Exercise instructions: The required output is the exact run of lines below that opens at the line with "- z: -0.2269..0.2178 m" and closes at the line with "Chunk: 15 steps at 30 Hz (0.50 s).".

Stored records:
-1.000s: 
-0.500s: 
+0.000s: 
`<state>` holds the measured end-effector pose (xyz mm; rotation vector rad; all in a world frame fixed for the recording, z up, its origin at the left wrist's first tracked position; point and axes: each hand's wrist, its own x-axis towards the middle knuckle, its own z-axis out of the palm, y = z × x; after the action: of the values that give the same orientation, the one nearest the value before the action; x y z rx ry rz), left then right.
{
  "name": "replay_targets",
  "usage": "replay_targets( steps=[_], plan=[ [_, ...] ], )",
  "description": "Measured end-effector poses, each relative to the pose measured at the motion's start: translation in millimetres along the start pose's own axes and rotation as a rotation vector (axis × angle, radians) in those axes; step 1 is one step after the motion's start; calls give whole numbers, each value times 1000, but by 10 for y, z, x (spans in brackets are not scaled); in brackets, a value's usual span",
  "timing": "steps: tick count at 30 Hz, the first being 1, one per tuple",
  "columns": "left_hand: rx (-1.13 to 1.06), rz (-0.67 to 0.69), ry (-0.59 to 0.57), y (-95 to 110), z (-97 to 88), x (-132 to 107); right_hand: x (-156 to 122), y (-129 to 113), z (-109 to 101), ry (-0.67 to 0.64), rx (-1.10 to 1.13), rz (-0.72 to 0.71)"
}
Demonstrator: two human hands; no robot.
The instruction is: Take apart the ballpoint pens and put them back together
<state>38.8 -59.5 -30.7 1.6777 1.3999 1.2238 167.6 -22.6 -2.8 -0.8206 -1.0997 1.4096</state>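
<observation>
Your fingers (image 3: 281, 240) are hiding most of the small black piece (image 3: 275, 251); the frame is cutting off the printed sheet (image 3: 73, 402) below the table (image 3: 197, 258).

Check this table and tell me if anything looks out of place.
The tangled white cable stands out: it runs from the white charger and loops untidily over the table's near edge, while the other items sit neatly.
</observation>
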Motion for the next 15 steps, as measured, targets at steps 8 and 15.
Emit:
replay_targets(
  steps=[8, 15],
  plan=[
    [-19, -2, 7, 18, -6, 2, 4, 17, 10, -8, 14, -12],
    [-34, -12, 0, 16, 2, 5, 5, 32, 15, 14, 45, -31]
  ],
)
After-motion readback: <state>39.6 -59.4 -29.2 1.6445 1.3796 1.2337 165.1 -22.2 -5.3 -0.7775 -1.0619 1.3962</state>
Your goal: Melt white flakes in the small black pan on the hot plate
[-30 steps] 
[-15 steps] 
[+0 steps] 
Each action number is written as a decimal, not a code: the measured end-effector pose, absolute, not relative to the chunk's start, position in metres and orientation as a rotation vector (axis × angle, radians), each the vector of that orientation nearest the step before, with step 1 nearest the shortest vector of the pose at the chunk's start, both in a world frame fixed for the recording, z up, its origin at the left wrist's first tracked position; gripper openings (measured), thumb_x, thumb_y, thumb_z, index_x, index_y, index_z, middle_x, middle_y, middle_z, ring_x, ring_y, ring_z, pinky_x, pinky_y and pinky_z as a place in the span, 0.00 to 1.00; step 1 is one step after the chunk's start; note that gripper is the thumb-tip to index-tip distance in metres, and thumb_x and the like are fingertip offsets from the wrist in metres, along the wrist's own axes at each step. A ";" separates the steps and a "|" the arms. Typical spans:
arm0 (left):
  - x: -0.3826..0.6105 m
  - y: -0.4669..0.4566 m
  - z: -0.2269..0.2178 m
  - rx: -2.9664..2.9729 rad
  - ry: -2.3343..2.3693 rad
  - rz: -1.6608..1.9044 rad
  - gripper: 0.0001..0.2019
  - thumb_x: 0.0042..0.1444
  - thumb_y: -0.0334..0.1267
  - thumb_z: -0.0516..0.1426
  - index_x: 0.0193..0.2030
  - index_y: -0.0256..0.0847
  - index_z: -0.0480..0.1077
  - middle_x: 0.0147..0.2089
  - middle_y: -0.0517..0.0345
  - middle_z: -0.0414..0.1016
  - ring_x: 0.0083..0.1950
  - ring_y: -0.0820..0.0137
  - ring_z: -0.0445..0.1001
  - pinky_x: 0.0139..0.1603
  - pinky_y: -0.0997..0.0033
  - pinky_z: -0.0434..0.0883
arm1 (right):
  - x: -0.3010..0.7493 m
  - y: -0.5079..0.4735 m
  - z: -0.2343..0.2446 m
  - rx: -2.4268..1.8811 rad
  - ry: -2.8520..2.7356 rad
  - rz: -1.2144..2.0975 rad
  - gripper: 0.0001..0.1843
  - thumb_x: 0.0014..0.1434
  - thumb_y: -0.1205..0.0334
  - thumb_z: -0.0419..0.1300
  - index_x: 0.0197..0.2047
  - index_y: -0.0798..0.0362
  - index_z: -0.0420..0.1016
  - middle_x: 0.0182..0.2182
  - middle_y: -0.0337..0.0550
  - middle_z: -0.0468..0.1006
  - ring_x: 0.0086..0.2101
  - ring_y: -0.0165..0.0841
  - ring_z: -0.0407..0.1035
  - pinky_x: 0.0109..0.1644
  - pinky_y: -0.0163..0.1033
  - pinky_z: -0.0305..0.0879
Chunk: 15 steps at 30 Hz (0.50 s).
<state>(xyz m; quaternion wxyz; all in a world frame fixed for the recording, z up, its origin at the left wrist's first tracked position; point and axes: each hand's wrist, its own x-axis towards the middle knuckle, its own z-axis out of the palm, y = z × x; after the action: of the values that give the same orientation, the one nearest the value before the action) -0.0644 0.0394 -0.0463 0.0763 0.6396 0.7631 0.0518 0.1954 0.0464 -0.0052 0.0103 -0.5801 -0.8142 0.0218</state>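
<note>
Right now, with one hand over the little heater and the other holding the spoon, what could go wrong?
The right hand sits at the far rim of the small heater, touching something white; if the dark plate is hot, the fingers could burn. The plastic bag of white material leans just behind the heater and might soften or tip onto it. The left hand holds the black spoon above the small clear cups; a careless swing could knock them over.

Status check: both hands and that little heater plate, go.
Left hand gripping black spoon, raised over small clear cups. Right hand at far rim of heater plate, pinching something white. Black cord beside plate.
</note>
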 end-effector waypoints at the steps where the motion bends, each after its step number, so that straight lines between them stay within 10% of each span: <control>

Response to the task:
  - z: -0.2269..0.2178 m
  - rx: -2.9664..2.9729 rad
  - ry: -2.3343..2.3693 rad
  - rz: -1.6608..1.9044 rad
  - gripper: 0.0001..0.2019
  - thumb_x: 0.0042..0.1444
  - thumb_y: -0.0334..0.1267
  - thumb_z: -0.0516..0.1426
  - index_x: 0.0193..0.2030
  - index_y: -0.0256..0.0847
  - index_z: -0.0480..0.1077
  - middle_x: 0.0147..0.2089
  - middle_y: -0.0517..0.0345
  - middle_z: -0.0414..0.1016
  - ring_x: 0.0083..0.1950
  - ring_y: -0.0820..0.0137
  - ring_z: -0.0445..0.1001
  - pinky_x: 0.0139..0.1603
  - pinky_y: -0.0997..0.0033
  - pinky_z: -0.0434..0.0883
arm1 (right):
  - x: -0.3010..0.7493 m
  - y: -0.5079..0.4735 m
  - z: -0.2343..0.2446 m
  - rx: -2.4268..1.8811 rad
  - ry: -2.8520..2.7356 rad
  - rz: -1.2144..2.0975 rad
  - gripper: 0.0001..0.1843
  - thumb_x: 0.0014..0.1434
  - thumb_y: -0.1205..0.0334
  - thumb_z: -0.0419..0.1300
  - index_x: 0.0197..0.2047
  - index_y: -0.0798..0.0362
  - index_z: -0.0420..0.1016
  - middle_x: 0.0182..0.2182
  - middle_y: -0.0337..0.0550
  - middle_z: -0.0468..0.1006
  - ring_x: 0.0086..0.2101
  - ring_y: -0.0165..0.0841
  - ring_z: -0.0407..0.1035
  - pinky_x: 0.0109..0.1644
  - pinky_y: -0.0163..0.1033
  - pinky_z: -0.0305..0.0879
Chunk: 15 steps at 30 Hz (0.50 s).

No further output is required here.